Сестра, её и моя. Стас посмотрел на Синего. Тот озирался вокруг, словно только что очнувшись от муторного сна в незнакомом месте. Руки задёргались, как будто по ним пошли электрические разряды. Стас осторожным уверенным движением придавил кисти Синего ладонями, словно успокаивая испуганного зверя.

Руки у фотографа были холодные, хотя он только что поел. Костяшки одной руки были ободраны. Кожа была в ожогах и разводах от химикатов.

— Где ваша сестра?

Синий разглядывал руки на столе с клиническим интересом хирурга, который вот-вот достанет скальпель.

— Наша сестра, — сказал он руке Стаса, аккуратно приподнимая её своими, как птицу на запястье. — Мака. Маша. Мака дома. Когда была дома. Она влюбилась там. Кружок Пал Иваныча. Назывался кружком. Я не знал. Не знаю. В кого. Не могла сказать Машка. Маленькая. Большая — могла. Задание. В парке утром. Я не знал.

— Когда? — тихо спросил Стас. Он уже понимал, что домой Мака не вернулась.

Синий дёрнулся всем телом. Стас жёстко сдавил ему руки, придавил к столу.

— Когда, Антон? — повторил он ровно, но требовательно. 

— Вчера. Два года вчера. Не смог — не смог Дине. Позвонить. Взять звонок. Дина говорит — всё. Но не всё. Знаю. И тут вы.
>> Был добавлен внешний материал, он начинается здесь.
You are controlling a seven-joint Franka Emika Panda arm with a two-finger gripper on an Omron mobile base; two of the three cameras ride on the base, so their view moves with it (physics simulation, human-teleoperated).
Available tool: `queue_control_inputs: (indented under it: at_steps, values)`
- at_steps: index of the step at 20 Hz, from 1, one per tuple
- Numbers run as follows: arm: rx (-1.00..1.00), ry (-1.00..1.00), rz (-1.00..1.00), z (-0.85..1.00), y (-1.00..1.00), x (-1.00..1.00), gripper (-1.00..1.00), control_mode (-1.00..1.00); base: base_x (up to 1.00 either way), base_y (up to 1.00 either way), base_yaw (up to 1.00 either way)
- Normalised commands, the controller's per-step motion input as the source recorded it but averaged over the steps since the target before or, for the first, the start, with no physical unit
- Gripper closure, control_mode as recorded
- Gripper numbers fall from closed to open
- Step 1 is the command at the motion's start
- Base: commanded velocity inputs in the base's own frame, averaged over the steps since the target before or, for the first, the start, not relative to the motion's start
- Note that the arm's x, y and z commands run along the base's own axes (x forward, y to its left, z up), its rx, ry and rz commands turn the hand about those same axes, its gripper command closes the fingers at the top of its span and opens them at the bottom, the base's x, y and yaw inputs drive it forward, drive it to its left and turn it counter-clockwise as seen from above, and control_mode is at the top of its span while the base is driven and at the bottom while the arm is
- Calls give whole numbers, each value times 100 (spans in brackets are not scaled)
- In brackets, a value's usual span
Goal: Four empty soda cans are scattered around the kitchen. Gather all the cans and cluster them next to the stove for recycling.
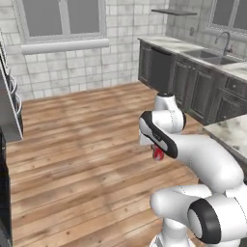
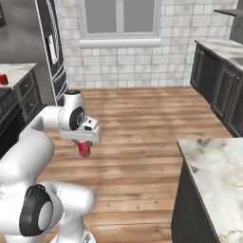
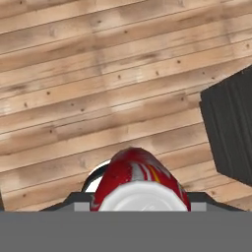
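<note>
Bare wood plank floor (image 1: 87, 144)

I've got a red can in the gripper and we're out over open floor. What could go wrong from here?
1. The red can hangs in the gripper above bare wood floor; if it slipped, it would probably roll away.
2. The marble counter and its dark cabinet stand close on the right, so a wide turn might clip them.
3. Another red can sits on the far left counter; setting this one down carelessly there could knock it.
</note>
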Motion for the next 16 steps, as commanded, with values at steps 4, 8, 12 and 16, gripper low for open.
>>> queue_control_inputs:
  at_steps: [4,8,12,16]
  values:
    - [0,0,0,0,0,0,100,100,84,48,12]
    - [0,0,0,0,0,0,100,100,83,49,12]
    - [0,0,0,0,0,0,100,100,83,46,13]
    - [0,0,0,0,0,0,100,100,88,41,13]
Знал, что вы. Искать — не знаю, как. Смешно.

Ничего менее смешного Стас не мог представить. Если всё же его семья знала бы, что он приехал, шёл домой, и не пришёл — это хуже, чем сбежал и сгинул. Такое бывало, отрочество — пора безумств. Но девушка, сестра… Нет.

— Может, она погибла, — жёстко сказал он, — но мы узнаем правду.
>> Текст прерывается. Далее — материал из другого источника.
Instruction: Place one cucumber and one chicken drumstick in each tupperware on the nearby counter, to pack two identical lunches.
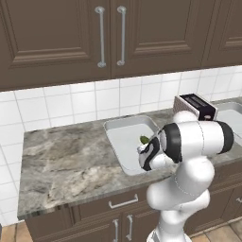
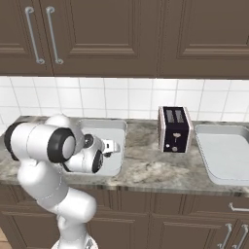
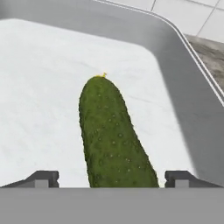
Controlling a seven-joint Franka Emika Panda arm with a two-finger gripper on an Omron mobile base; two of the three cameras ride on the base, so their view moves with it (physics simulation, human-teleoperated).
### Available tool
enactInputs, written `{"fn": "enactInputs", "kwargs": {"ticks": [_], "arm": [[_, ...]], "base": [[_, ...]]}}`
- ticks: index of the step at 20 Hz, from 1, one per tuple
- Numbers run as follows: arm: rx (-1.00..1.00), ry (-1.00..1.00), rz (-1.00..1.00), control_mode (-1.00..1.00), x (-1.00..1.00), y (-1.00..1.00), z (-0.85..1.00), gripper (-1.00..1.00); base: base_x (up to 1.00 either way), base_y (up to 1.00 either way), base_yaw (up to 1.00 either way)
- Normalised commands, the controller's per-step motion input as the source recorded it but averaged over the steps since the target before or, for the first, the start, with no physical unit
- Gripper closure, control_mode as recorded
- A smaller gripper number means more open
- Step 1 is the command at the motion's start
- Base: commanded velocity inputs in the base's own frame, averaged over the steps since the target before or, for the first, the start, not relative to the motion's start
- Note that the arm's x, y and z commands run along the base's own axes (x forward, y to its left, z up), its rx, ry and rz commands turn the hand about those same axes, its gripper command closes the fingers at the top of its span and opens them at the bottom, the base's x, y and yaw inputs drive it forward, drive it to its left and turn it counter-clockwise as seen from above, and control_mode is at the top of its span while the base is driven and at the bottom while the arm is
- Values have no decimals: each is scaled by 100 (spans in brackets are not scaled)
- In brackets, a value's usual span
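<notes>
A dark green cucumber [image 3: 114,135] lies on the pale floor of the left tupperware [image 3: 183,65], its yellow-tipped end pointing away from the hand. My gripper [image 3: 111,178] is open just above it. The two fingertips [image 3: 43,178] stand wide on either side and do not touch it. From the left base view a bit of the cucumber [image 1: 144,139] shows beside the hand over that tupperware [image 1: 124,134]. A second tupperware [image 2: 224,151] sits on the counter [image 2: 151,170] right of the toaster, with nothing in it. The chicken drumstick is out of view.
A black and silver toaster [image 2: 174,129] stands between the two trays. Dark wall cabinets [image 1: 101,35] hang above the white tiled backsplash. The counter [image 1: 61,158] stretches bare to the left of the tray, ending at a front edge over drawers.
</notes>
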Motion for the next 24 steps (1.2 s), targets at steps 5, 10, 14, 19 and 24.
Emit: {"fn": "enactInputs", "kwargs": {"ticks": [5, 10, 14, 19, 24], "arm": [[0, -27, -1, -100, -57, -10, 78, -100], [0, -26, -3, -100, -82, -21, 99, -100], [0, -4, -1, -100, -76, -21, 84, -100], [0, 29, 0, -100, -61, -23, 48, -100], [0, 32, 1, -100, -65, -11, 31, -100]], "base": [[0, 0, 0], [0, 0, 0], [0, 0, 0], [0, 0, 0], [0, 0, 0]]}}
Синий перевернул руки ладонями вверх, сжал запястья Стаса в ответ. Со стороны это было похоже на какое-то масонское рукопожатие. По его щекам стекло несколько слёз, но он этого, видимо, не заметил.

Они разняли руки, как будто закрепили клятву.
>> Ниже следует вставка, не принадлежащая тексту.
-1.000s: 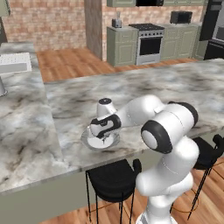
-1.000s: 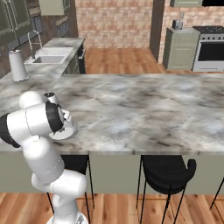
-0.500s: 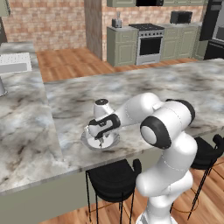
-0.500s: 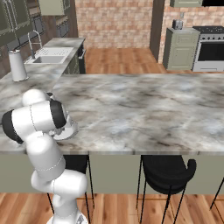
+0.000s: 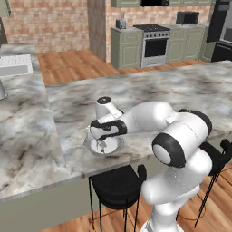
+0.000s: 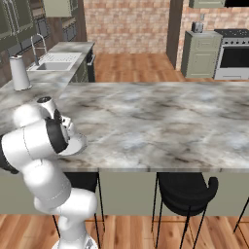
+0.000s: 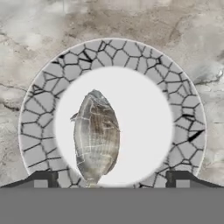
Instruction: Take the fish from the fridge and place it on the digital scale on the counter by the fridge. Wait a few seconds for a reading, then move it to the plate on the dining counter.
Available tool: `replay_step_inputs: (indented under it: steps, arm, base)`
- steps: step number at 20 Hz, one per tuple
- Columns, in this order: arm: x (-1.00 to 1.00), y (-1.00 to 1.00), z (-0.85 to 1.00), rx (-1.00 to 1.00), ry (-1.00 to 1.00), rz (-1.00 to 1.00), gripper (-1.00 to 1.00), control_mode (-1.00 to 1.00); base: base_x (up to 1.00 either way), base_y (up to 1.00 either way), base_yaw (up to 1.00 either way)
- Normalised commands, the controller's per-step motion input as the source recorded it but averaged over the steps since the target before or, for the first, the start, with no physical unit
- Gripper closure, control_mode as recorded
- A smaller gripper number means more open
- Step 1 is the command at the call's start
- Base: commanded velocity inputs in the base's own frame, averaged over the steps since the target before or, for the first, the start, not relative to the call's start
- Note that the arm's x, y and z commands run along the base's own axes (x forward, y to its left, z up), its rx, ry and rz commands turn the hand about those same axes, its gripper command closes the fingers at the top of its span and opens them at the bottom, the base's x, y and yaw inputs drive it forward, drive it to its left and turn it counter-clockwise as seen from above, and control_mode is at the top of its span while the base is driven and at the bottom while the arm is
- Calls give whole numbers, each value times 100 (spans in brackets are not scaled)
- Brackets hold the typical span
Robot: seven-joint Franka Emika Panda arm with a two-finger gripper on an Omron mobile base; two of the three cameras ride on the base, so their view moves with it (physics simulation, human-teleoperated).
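Since the earlier frames the arm is sitting much as it was over the plate, while the tool is spreading its jaws apart.

From the left base view, the tool [image 5: 102,144] is hanging just above the plate [image 5: 115,146] near the front edge of the desk [image 5: 149,93]. One stool [image 5: 117,188] is standing below that edge and part of a second is showing at the right.

From the right base view, the arm is covering most of the plate [image 6: 79,145], leaving a sliver of rim peeking out; two stools are tucked under the desk [image 6: 160,126].

From the hand view, the fish [image 7: 96,138] is lying flat inside the plate [image 7: 183,105], left of its middle, with the two fingertips [image 7: 41,179] standing wide on either side and gripping nothing.

Judging by this, the last placement is looking finished: one fish is resting on one plate, released. Only backing the arm away seems to be remaining.
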Motion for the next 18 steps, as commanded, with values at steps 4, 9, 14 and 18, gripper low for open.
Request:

На прощание Синий без слов отдал Стасу ещё одну фотографию. Это был небольшой семейный снимок, на пикнике, наверное. Трое на траве, две маленьких девочки и паренёк.

Девчушки валились в стороны, хохоча, а парень — Синий, ещё подросток, сосредоточенно смотрел на них. Младшая, совсем маленькая, ухватила его за руку, а другой рукой кому-то махала. Старшая девочка, лет пяти-шести, в цветном платочке, едва удерживающем бурю кудрявых волос, вовсю размахивала руками. По привычке, Стас разложил картинку на линии. Молоденький Антон смотрел букой, но клонился к сёстрам, как подсолнух к свету. Мака, младшая, между двумя старшими, соединяла их, а старшая девочка тянулась к брату. Им было вместе тепло и светло, и Стас в очередной раз пожалел, что до того, как он сбежал из дома, нельзя было так весело и быстро ухватить Время и вырвать у него перо на память.

Снаружи было серо и неуютно. Синий посмотрел на забор («Hard Day’s Hard Rock», «Читай Реестр» и «Анька — дура!»), на небо, и на Стаса.

— Фото забора. На сайте. Когда пора, напишите.

Стас кивнул. 

— Мне кажется, что вы в опасности, — предупредил он, — хотя не могу знать, какой.

Синий смотрел в серое небо.

— Живые всегда в опасности, — легко сказал он.